The solution requires both better evidence and better tools for judges to interpret that evidence. Policymakers can take several concrete steps to address this gap:
- Build evidentiary records: Systematically gather data on the burdens, benefits, and alternatives associated with state AI laws before they face legal challenges, giving judges actual numbers to work with
- Develop analytical frameworks: Create methodologies for quantifying burdens and measuring benefits, even when comparing apples and oranges like economic fragmentation versus cybersecurity improvements
- Institutionalize cost-benefit analysis: Both executive and legislative branches can adopt practices that produce the data and analysis the judicial branch needs, similar to how the federal Office of Information and Regulatory Affairs has conducted cost-benefit analysis of federal regulations since the Reagan administration
The White House's "Ensuring a National Policy Framework for Artificial Intelligence" Executive Order has already tasked the Commerce Department with identifying burdensome state laws and created a Justice Department task force to challenge state laws that may violate the dormant Commerce Clause. Executive branch officials will likely develop data and analytical tools to do this work, and some of that information may eventually reach judges' hands .

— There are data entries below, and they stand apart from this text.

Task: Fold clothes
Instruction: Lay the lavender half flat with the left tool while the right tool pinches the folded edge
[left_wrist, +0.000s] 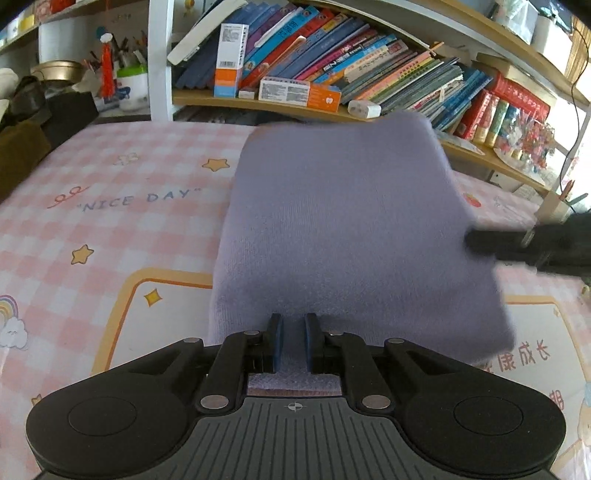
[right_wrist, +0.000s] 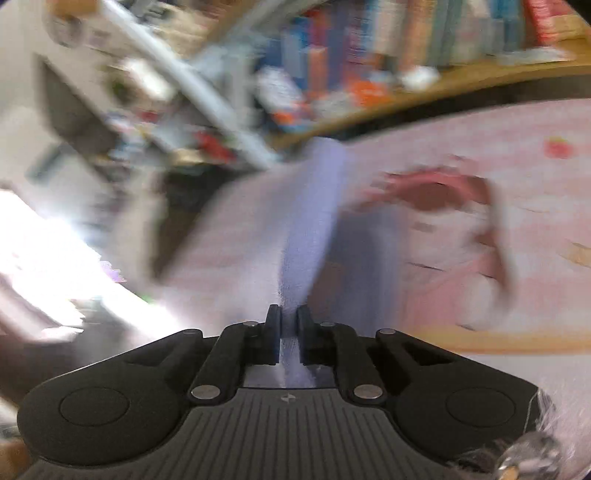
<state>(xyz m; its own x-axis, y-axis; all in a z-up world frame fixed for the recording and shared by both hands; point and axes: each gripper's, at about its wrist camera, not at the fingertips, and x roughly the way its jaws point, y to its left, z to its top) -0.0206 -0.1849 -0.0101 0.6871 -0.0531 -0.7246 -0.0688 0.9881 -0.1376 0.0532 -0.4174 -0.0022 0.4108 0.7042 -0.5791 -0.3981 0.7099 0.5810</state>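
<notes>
Lavender garment (left_wrist: 343, 229): folded, on pink checked surface (left_wrist: 122, 206). Left gripper (left_wrist: 293, 341) fingers clamped on its near edge; right gripper (right_wrist: 289, 334) likewise, seemingly, through blur. I lift both evenly, keeping edges aligned.

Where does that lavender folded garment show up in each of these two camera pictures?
Left wrist view: the lavender garment fills the centre, on the pink checked cover, its near edge clamped in the left tongs.
Right wrist view: blurred; the garment shows as a narrow strip running up from the right tongs, which pinch it.
Shared landmark: the wooden shelf of books at the back.
</notes>
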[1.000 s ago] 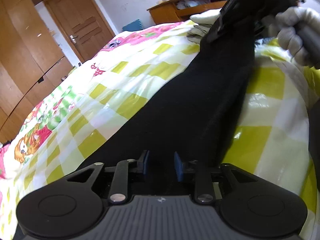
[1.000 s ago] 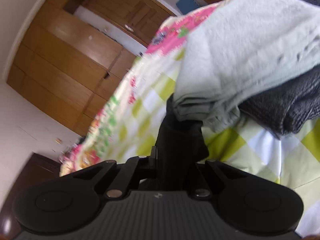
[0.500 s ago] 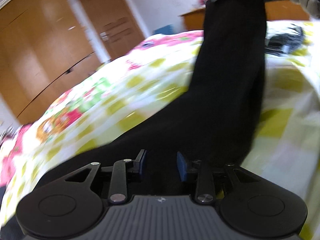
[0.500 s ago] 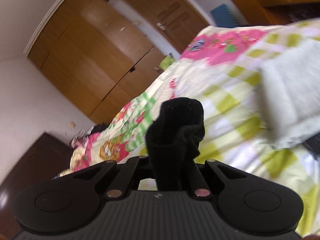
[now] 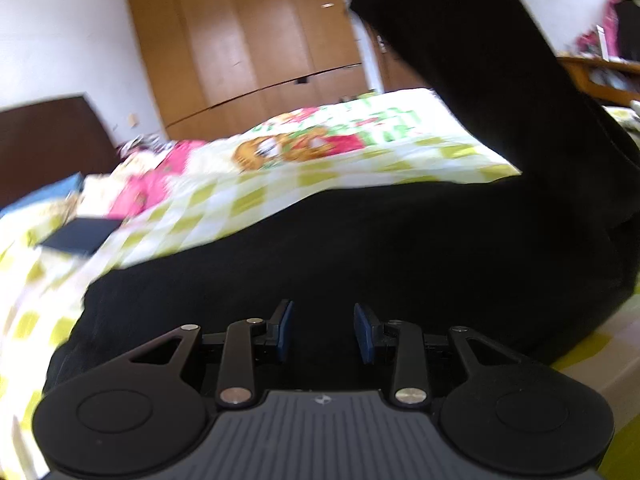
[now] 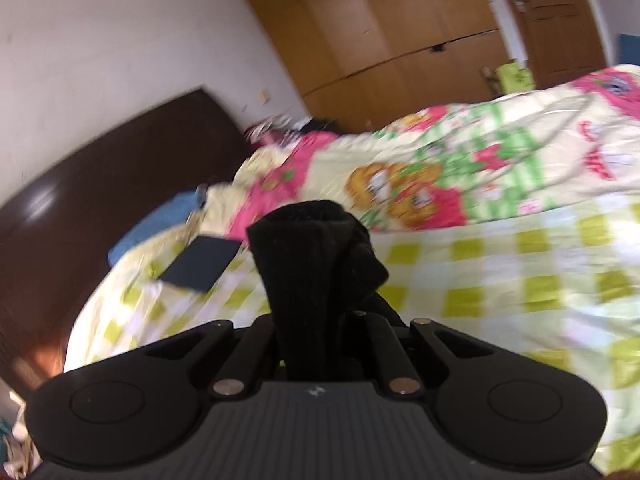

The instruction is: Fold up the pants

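Note:
The black pants [image 5: 360, 248] lie across the checked quilt [image 5: 248, 196], with one end lifted up to the top right of the left wrist view. My left gripper [image 5: 323, 332] sits low over the pants, its blue pads apart with a gap and nothing between them. My right gripper [image 6: 320, 320] is shut on a bunched end of the black pants [image 6: 316, 256], held up above the quilt [image 6: 500, 264]. The fingertips are hidden by the cloth.
A dark flat rectangle [image 6: 200, 263] lies on the quilt near the pillow end, also in the left wrist view [image 5: 80, 236]. A blue cloth [image 6: 160, 224] lies by the dark headboard [image 6: 100, 184]. Wooden wardrobes [image 5: 248, 40] stand behind the bed.
Both grippers have swung toward the headboard end of the bed. The right gripper has lifted the pants end high and carried it over, away from the grey folded clothes. The left stays open.

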Tool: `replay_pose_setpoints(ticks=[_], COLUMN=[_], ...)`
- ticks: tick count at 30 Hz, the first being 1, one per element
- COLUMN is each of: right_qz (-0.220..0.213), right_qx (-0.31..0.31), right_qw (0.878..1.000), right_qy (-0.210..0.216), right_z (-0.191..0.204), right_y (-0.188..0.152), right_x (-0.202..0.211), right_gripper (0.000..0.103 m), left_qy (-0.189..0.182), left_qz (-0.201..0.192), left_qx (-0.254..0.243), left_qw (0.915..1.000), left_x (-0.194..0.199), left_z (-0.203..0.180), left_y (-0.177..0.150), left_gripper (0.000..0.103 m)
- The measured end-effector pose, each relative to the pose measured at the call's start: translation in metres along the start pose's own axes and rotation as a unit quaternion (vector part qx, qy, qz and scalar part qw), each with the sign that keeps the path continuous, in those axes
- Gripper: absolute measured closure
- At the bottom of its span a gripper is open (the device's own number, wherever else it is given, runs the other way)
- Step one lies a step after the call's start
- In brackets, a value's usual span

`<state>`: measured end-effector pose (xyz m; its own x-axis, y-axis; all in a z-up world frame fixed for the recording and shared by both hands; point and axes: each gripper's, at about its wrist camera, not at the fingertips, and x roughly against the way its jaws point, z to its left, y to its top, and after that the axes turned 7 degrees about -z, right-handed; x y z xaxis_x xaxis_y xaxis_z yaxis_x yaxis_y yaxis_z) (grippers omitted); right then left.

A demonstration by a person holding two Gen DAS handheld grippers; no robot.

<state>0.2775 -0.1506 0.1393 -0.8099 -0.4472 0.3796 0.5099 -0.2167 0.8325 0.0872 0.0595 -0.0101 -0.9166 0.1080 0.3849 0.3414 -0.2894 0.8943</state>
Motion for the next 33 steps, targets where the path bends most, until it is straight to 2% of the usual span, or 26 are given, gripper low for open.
replay_pose_setpoints(ticks=[3,7,11,15,22,23,27,33], right_qz=[0.039,0.088,0.123,0.159,0.136,0.125,0.11,0.134], right_qx=[0.044,0.104,0.203,0.25,0.351,0.359,0.339,0.37], right_qw=[0.998,0.99,0.971,0.955,0.926,0.925,0.934,0.919], right_qy=[0.004,0.023,0.023,0.021,0.021,0.02,0.013,0.029], right_z=[0.04,0.094,0.148,0.173,0.208,0.212,0.22,0.244], right_y=[-0.023,-0.06,-0.101,-0.134,-0.157,-0.155,-0.139,-0.166], right_x=[-0.049,-0.091,-0.123,-0.147,-0.146,-0.145,-0.148,-0.164], right_gripper=[0.096,0.096,0.096,0.096,0.096,0.096,0.096,0.096], left_qy=[0.02,0.04,0.053,0.044,0.033,0.031,0.026,0.02], left_qz=[0.007,0.011,0.017,0.013,0.027,0.03,0.036,0.035], left_qx=[0.02,0.057,0.067,0.105,0.17,0.173,0.17,0.179], left_qw=[0.9996,0.9975,0.9962,0.9934,0.9845,0.9839,0.9844,0.983], left_x=[0.003,0.01,0.016,0.02,0.011,0.009,-0.001,-0.005], left_z=[0.02,0.038,0.049,0.062,0.078,0.079,0.08,0.086], left_y=[-0.011,-0.022,-0.034,-0.037,-0.044,-0.044,-0.044,-0.045], left_gripper=[0.055,0.055,0.05,0.049,0.05,0.05,0.05,0.05])
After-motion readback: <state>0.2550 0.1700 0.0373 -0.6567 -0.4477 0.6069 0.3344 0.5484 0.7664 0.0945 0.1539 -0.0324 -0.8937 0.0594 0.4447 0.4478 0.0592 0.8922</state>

However, critics of cost-benefit analysis argue that it cannot meaningfully quantify values like human life, health, and environmental protection. But decades of government practice demonstrate that cost-benefit analysis can work in practice, even in areas that seem to resist quantification. The challenge is not whether cost-benefit analysis is possible, but whether courts will have access to the evidence and tools they need to apply it fairly .

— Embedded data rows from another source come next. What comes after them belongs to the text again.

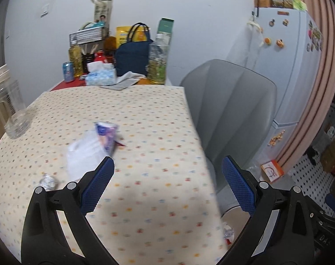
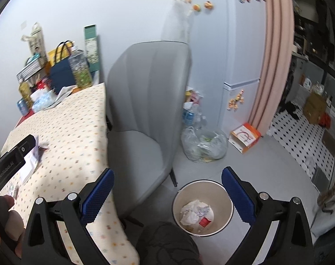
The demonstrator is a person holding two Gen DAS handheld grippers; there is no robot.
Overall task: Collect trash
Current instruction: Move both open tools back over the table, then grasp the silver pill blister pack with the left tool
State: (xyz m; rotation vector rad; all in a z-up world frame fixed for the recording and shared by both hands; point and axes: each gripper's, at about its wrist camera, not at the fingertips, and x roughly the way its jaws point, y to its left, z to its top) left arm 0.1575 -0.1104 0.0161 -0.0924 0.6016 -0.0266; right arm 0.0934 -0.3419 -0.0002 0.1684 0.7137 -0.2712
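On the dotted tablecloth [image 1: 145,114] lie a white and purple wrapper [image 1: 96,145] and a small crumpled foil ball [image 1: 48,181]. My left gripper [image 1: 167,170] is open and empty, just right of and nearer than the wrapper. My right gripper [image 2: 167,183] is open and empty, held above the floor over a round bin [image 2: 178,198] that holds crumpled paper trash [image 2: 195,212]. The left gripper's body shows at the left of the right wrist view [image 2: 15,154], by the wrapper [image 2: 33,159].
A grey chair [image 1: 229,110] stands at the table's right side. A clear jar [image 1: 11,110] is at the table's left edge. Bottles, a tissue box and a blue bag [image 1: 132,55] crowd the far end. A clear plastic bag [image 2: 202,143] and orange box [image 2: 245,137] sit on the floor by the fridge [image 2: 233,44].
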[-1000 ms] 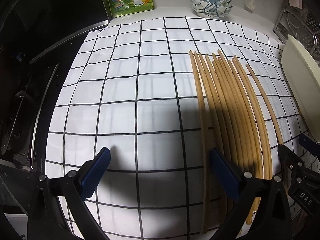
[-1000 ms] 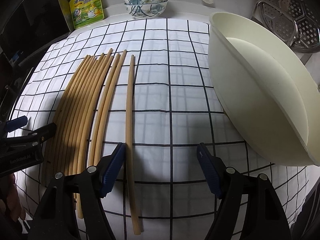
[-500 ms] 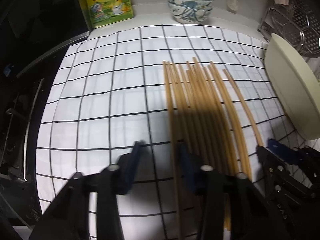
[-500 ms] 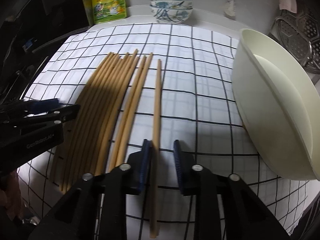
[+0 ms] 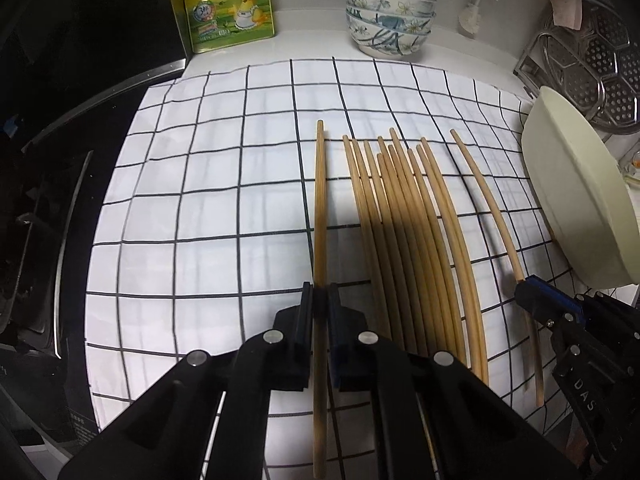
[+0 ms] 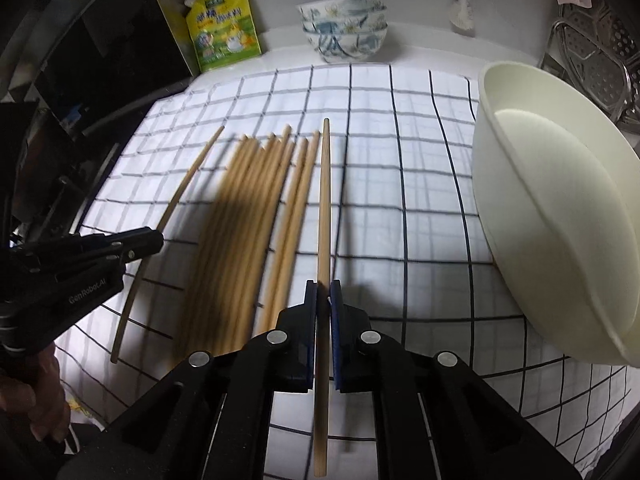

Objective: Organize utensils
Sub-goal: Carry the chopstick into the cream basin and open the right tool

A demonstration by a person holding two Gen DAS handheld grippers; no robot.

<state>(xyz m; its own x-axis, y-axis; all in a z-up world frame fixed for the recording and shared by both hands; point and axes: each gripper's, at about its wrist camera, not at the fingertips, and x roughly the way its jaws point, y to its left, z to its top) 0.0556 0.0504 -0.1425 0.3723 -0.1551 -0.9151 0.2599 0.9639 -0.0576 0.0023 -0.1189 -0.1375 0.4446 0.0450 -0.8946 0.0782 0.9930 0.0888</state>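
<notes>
Two grips at once. Left gripper [image 5: 320,304] closed tight on the leftmost chopstick [image 5: 320,208], clamped some way short of its near end; shaft running straight ahead along the fingers, away toward the stacked patterned bowls [image 5: 390,20]. Right gripper [image 6: 323,300] likewise pinched on the rightmost chopstick [image 6: 325,200], same lengthwise lie, near end poking back past the pads. Between the two, the remaining bundle of chopsticks [image 5: 404,232] flat on the checked cloth [image 5: 200,200], all roughly parallel, long axes pointing from the near edge toward the back wall. Each held stick apart from the bundle by a narrow gap; whether either is already off the cloth, cannot tell. Large cream bowl [image 6: 560,208] on the right edge of the cloth, tipped on its side, mouth facing the chopsticks, nothing visible inside. Right gripper clearly nearer to it, left well apart with the bundle in between. Probably the pick-up step, with nearly all of the sorting left. Likely destination the cream bowl, though not certain. Seasoning pouch [image 5: 228,4] upright at the back, perforated steamer rack [image 5: 588,64] far right.
</notes>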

What Does This Mean for AI Innovation and Safety?
The evidence gap creates uncertainty that could harm both innovation and public safety. Without clear data on the costs and benefits of state AI laws, companies cannot predict which regulations they'll face, making it harder to plan investments and operations. At the same time, legitimate state interests in AI safety and consumer protection may be undermined if courts strike down well-designed laws simply because the evidentiary record is incomplete .
As states continue to legislate at an extraordinary pace, the constitutional limits on their authority will increasingly shape the regulatory landscape. The question is whether courts will have the information they need to apply those limits fairly, or whether the evidence gap will lead to unpredictable and potentially unjust outcomes for both companies and the public.